→ **Instructions to follow**: Set down, character for character, everything in the records below from the line holding "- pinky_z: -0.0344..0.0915" down to the line holding "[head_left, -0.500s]", and no other line.

→ **Material provided**:
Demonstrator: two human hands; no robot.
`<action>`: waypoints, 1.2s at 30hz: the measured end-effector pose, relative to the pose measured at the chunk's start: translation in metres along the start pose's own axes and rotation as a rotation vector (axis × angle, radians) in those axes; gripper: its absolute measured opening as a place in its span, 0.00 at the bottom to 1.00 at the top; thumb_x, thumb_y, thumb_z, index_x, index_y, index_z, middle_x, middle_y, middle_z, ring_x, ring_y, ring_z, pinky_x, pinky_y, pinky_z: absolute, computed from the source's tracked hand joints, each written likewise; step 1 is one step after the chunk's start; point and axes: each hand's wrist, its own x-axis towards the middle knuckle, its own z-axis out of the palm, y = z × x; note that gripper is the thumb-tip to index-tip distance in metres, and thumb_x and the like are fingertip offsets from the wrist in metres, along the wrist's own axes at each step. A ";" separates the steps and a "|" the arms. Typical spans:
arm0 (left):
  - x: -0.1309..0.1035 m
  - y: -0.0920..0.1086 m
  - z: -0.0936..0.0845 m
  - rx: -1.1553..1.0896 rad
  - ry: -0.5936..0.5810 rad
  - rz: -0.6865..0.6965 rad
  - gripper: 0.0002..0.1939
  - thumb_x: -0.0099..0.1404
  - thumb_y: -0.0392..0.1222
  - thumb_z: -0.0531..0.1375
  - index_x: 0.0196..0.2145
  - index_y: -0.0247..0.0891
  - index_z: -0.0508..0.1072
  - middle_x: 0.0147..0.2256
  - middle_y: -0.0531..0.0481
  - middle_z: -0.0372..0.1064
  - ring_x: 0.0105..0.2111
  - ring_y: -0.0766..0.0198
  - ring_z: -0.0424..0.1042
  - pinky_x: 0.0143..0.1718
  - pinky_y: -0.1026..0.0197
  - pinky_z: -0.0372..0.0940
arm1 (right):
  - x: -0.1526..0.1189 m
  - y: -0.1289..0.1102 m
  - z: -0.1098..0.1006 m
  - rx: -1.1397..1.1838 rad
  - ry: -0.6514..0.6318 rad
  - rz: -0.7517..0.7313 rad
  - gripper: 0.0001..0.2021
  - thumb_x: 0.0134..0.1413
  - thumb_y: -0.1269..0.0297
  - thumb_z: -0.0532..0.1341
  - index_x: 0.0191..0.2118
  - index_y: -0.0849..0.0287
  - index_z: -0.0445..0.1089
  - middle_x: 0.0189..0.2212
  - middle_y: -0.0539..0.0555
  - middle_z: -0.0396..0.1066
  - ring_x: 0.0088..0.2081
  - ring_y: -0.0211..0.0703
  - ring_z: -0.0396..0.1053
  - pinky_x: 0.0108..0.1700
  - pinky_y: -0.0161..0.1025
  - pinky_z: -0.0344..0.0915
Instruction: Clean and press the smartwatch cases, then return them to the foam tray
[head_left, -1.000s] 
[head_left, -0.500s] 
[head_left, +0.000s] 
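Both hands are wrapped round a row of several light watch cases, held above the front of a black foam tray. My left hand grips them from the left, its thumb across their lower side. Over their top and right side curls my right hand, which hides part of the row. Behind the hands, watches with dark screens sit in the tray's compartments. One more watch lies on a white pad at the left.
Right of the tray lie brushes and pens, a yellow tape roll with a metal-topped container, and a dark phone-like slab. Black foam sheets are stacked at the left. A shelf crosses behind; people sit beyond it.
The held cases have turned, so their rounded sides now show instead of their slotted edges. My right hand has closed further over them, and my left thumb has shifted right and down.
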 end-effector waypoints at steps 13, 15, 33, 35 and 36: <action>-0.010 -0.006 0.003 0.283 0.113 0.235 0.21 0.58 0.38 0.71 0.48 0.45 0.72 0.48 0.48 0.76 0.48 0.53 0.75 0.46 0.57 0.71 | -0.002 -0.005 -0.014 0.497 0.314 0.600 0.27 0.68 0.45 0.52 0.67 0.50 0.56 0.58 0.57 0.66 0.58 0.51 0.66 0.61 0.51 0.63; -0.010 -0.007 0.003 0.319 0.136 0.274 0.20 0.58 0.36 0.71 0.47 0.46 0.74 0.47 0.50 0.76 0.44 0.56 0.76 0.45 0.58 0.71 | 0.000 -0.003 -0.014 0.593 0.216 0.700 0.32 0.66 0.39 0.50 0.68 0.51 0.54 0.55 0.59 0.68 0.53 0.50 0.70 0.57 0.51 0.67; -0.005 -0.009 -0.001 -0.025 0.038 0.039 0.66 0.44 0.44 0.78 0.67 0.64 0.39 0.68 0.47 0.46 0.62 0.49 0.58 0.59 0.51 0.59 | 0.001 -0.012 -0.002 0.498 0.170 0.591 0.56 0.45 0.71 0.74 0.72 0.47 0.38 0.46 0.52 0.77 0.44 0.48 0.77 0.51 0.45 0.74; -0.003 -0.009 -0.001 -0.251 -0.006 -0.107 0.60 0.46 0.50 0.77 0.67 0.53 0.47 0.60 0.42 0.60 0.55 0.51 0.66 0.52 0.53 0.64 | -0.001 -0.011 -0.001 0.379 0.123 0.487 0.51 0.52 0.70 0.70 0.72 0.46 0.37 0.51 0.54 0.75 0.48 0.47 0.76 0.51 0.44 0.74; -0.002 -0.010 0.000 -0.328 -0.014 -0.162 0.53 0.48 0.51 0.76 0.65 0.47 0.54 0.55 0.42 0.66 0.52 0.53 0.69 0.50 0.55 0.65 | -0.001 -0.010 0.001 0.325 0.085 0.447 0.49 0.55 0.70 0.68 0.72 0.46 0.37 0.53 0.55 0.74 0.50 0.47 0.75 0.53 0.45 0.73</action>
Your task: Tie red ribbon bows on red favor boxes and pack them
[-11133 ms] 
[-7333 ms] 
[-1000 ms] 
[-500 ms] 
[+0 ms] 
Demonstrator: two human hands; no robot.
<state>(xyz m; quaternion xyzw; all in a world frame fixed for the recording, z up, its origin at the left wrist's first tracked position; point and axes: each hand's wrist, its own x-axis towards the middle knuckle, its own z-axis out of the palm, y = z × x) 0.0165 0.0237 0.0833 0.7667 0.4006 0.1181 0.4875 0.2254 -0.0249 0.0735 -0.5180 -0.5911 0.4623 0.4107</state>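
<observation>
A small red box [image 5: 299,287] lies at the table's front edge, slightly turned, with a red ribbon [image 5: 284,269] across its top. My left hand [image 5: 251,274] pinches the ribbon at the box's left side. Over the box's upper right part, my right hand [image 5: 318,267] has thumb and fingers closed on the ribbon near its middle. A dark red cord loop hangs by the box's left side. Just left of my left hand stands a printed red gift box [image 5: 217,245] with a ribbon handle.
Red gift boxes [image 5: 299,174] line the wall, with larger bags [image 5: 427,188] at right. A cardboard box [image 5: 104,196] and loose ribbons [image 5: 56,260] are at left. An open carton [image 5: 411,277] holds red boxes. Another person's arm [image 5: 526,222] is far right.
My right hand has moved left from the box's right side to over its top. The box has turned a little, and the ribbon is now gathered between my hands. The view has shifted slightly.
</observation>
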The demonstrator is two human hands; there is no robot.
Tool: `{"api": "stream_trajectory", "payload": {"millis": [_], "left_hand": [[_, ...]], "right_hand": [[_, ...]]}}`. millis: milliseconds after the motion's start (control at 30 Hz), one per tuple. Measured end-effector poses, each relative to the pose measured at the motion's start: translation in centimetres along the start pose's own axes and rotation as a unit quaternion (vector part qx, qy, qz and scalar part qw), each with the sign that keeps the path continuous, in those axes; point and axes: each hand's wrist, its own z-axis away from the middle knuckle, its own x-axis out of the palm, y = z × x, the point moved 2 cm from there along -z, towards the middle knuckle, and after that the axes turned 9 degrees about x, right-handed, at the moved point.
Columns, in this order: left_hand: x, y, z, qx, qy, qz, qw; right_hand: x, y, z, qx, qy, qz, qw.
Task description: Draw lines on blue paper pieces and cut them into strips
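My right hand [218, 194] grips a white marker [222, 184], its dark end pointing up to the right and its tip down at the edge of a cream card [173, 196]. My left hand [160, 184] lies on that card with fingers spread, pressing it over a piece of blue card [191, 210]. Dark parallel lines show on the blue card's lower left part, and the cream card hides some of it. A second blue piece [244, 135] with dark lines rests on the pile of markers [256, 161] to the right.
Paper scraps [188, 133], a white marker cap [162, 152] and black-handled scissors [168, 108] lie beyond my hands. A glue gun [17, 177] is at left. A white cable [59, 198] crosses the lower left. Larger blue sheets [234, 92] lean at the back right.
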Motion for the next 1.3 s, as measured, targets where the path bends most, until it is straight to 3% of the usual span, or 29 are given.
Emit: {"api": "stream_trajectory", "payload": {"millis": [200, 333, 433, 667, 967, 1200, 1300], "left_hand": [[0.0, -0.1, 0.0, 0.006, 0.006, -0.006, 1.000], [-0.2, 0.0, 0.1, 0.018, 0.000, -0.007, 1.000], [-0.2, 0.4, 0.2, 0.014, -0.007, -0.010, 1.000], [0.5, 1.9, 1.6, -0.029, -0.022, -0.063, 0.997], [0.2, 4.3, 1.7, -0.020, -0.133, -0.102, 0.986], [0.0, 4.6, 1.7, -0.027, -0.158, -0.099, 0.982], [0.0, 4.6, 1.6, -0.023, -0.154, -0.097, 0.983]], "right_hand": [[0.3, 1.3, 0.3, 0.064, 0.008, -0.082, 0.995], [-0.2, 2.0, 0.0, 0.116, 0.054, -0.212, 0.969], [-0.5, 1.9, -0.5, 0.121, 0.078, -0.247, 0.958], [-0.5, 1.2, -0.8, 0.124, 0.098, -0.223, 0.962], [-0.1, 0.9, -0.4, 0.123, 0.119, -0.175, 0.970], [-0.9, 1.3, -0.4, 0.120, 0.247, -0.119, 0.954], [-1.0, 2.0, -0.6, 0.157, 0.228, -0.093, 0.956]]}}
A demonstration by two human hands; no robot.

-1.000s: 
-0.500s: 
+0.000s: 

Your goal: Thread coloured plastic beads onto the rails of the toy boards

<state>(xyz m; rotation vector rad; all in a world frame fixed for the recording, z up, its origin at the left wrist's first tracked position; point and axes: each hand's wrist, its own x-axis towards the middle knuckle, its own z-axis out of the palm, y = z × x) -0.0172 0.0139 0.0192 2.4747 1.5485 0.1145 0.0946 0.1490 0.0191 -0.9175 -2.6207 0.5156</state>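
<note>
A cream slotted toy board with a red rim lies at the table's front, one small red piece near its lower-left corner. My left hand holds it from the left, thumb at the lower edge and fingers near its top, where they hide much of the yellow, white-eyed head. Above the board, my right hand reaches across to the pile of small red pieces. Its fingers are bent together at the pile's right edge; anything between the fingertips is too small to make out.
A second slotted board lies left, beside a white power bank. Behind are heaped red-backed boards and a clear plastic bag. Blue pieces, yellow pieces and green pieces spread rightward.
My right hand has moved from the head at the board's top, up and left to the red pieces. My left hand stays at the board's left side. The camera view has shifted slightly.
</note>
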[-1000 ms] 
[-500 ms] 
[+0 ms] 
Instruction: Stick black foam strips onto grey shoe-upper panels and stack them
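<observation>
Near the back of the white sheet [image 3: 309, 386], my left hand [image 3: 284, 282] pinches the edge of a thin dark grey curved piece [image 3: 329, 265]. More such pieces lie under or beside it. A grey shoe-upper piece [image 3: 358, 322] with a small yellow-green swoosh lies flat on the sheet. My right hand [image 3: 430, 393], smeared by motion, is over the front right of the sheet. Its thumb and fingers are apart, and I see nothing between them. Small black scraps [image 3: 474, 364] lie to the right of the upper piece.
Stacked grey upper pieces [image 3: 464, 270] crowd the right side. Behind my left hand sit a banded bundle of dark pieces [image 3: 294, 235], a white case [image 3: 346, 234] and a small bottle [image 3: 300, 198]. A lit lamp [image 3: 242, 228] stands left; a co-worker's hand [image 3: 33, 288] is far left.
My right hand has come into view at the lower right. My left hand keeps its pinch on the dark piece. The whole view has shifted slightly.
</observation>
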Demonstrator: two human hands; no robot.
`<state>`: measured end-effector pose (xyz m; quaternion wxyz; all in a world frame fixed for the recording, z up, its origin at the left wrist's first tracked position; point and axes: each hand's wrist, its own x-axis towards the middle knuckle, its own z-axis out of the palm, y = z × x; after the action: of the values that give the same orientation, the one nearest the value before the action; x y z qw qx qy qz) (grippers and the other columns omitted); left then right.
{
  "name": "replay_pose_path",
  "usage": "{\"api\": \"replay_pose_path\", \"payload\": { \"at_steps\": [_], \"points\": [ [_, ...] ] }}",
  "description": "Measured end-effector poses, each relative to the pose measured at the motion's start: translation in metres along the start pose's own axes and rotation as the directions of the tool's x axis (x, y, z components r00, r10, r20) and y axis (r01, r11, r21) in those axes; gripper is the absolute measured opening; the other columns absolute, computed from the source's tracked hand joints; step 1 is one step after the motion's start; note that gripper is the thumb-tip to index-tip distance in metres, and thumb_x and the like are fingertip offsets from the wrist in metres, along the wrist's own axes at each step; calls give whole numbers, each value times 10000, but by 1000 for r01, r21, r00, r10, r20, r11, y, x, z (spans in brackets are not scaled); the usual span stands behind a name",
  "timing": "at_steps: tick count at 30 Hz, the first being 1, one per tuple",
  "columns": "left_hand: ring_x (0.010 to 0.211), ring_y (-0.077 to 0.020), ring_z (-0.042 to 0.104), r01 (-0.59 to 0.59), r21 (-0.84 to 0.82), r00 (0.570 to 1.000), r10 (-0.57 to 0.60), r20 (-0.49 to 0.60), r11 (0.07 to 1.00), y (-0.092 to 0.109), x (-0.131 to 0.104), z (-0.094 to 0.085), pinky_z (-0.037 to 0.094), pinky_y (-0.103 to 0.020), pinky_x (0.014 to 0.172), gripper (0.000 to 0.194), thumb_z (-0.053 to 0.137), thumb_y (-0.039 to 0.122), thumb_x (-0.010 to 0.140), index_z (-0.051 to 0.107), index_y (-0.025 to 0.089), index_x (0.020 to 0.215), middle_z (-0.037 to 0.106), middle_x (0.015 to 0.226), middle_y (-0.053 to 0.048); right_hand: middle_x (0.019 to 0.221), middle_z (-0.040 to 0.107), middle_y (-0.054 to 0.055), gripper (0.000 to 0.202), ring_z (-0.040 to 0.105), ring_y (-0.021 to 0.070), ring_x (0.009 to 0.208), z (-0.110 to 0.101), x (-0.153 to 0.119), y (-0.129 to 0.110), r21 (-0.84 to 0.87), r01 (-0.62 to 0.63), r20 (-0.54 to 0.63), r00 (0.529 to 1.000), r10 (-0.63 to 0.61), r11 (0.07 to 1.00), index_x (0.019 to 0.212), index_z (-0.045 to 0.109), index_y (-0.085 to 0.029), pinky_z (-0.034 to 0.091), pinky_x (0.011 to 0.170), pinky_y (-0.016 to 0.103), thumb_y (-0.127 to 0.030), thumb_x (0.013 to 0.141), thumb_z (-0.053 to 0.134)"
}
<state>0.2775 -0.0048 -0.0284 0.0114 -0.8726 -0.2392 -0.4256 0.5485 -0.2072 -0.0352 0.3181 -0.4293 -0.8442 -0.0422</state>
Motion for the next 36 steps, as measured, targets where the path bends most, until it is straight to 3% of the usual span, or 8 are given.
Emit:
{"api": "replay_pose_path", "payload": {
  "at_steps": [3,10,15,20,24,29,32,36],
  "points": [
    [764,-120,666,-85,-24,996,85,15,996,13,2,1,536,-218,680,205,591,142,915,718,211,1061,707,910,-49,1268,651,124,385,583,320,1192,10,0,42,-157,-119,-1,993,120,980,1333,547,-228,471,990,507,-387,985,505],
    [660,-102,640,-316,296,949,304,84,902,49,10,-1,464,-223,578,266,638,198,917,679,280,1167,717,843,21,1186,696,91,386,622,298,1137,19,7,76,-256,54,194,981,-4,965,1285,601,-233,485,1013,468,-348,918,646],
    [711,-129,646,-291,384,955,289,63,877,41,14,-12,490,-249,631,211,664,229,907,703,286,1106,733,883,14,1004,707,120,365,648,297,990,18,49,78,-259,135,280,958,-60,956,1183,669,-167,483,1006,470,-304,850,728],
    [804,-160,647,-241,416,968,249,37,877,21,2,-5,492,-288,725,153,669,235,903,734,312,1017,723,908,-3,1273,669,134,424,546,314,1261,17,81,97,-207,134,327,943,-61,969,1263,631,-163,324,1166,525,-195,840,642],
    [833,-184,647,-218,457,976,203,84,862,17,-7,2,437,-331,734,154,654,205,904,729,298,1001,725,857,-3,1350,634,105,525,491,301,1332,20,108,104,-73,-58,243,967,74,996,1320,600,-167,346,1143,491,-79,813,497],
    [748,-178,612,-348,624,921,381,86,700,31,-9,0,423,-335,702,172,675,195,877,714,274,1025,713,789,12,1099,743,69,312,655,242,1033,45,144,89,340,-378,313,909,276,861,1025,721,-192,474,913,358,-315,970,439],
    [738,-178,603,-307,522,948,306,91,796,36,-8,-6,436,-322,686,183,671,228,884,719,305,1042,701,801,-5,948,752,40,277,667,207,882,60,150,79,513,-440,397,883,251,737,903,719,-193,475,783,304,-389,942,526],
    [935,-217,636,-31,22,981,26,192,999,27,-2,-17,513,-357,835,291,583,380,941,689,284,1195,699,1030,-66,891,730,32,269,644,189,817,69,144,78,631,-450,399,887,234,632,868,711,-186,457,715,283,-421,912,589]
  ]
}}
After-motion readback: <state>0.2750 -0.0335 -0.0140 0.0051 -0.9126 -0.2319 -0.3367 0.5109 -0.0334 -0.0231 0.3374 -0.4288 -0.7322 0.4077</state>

→ **Solved exercise**:
  - pinky_z: -0.0344..0.0915
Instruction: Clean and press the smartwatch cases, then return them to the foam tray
[head_left, -1.000s] 
[head_left, -0.500s] 

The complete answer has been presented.